Washington Editor

Blood substitute companies and others developing emergency-use products might be facing new clinical study regulations.

The FDA is looking at the rule that allows for clinical emergency research when informed consent cannot be obtained. That regulation, 21 CFR 50.24, lets studies test experimental emergency treatments on patients with specific life-threatening medical conditions such as head trauma, cardiac arrest and stroke, even though neither patients nor their families are able to give informed consent. In those cases, patients in life-threatening situations have been enrolled in research studies before arriving at a hospital, sometimes receiving treatment while in an ambulance or in the emergency room.

Since the rule went into effect in 1996, the FDA has received about 60 requests to conduct clinical investigations, but "many fewer" have been conducted, said Sara Goldkind, a bioethicist at the FDA, during a conference call. The agency has issued a new draft guidance for therapeutic companies working in the field of emergency medicine, institutional review boards and clinical investigators.

"We've had 10 years since the publication of this regulation," said Janet Woodcock, the FDA's deputy commissioner for operations, "and we would like to have a public evaluation and discussion of the outcomes of this."

In its review of the emergency-research rule, the FDA is seeking input at a public hearing scheduled for Oct. 11 and through written comments on the draft guidance at http://www.fda.govdockets/ecomments. In its Federal Register announcement, the agency included a number of questions on the matter and identified challenges related to this type of research, such as consulting with representatives of the communities in which the studies will take place and from which the subjects will be drawn, public disclosure prior to initiation, as well as results after studies end.

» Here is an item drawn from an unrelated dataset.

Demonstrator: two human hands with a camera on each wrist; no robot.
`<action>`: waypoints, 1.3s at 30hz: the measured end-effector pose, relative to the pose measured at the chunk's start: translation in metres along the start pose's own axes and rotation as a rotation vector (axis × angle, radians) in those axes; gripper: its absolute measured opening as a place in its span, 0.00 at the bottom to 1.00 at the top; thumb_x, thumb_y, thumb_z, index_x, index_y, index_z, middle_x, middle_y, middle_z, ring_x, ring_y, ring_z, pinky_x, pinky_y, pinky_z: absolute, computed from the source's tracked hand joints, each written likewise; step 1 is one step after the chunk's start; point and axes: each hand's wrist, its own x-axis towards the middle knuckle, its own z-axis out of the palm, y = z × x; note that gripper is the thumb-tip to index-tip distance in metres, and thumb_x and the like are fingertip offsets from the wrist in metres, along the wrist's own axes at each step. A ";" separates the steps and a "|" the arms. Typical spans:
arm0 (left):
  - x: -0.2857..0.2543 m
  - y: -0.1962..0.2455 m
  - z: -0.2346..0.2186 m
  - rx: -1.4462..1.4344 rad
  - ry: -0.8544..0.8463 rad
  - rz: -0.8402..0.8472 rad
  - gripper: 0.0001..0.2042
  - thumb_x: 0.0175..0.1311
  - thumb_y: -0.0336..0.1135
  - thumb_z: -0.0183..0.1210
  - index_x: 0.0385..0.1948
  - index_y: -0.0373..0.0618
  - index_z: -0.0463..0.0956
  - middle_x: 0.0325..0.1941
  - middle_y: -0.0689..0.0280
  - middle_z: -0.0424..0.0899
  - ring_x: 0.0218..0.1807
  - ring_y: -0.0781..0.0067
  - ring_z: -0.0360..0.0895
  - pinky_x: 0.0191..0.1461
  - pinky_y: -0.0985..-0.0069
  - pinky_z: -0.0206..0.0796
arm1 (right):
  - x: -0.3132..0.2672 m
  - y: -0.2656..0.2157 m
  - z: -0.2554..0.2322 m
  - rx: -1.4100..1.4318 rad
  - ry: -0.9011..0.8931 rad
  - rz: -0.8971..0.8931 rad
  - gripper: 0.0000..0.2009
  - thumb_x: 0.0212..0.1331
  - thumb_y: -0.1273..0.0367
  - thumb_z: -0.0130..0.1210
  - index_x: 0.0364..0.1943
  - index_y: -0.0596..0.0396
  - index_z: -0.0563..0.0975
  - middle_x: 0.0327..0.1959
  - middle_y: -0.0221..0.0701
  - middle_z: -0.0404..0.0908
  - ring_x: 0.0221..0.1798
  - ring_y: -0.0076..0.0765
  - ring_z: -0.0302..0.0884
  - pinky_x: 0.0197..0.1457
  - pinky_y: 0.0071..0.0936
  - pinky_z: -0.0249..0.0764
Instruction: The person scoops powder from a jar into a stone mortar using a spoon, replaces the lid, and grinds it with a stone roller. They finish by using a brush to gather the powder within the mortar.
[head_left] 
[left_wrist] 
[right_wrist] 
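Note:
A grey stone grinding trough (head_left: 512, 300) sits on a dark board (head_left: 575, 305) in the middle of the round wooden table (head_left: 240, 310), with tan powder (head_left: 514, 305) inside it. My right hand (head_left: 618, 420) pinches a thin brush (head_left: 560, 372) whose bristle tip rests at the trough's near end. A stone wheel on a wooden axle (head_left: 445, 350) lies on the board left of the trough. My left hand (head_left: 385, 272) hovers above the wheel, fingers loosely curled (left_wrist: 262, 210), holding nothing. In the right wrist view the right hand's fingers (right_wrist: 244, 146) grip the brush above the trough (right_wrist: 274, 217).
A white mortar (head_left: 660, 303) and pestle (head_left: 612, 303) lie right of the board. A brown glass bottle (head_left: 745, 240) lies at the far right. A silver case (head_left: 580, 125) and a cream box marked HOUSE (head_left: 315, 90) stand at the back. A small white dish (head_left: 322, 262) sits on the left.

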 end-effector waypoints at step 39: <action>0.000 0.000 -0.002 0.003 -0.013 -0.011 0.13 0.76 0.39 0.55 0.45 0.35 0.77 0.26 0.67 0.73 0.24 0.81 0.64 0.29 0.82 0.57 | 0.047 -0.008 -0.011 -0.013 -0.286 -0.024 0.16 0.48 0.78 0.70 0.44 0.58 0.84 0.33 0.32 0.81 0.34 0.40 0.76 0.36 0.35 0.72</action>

The FDA's draft guidance better defines the oversight roles and responsibilities of sponsor companies, institutional review boards and clinical investigators than previous guidance, includes a section on in vitro diagnostics and "gives additional points to consider" on responsibilities around community consultation and public disclosure, Goldkind said.

Since adopting the regulation a decade ago, the FDA has reviewed concerns expressed by investigators, ethicists and other interested parties, in addition to issues raised in the literature and its own experiences. Regulators plan to use the information obtained at the public hearing to help develop strategies to address challenges that have been identified and will consider comments received on the draft guidance, as well as comments and suggestions received at the public hearing to determine whether the regulation's current framework is adequate or if modifications are needed.

It's always been planned this way, Goldkind said, adding that the agency "recognized that it would be critically important" to review the rule at some point after it went into effect. "We're at the point now where we feel that we have the body of information that we need to do so."

Any changes in the regulation could have an impact on biotech companies developing blood substitute products, also known as oxygen therapeutics, in addition to device firms external defibrillators and clot removal products.

The agency is carrying out its review as part of its Human Subject Protection and Bioresearch Monitoring Program, an ongoing effort to ensure scientific and ethical rigor in clinical research. More broadly, the initiative includes a series of new policy and regulatory developments aimed at strengthening its oversight and protection of study patients and the integrity of resulting data to facilitate the modernization of the regulation of clinical trials and bioresearch monitoring.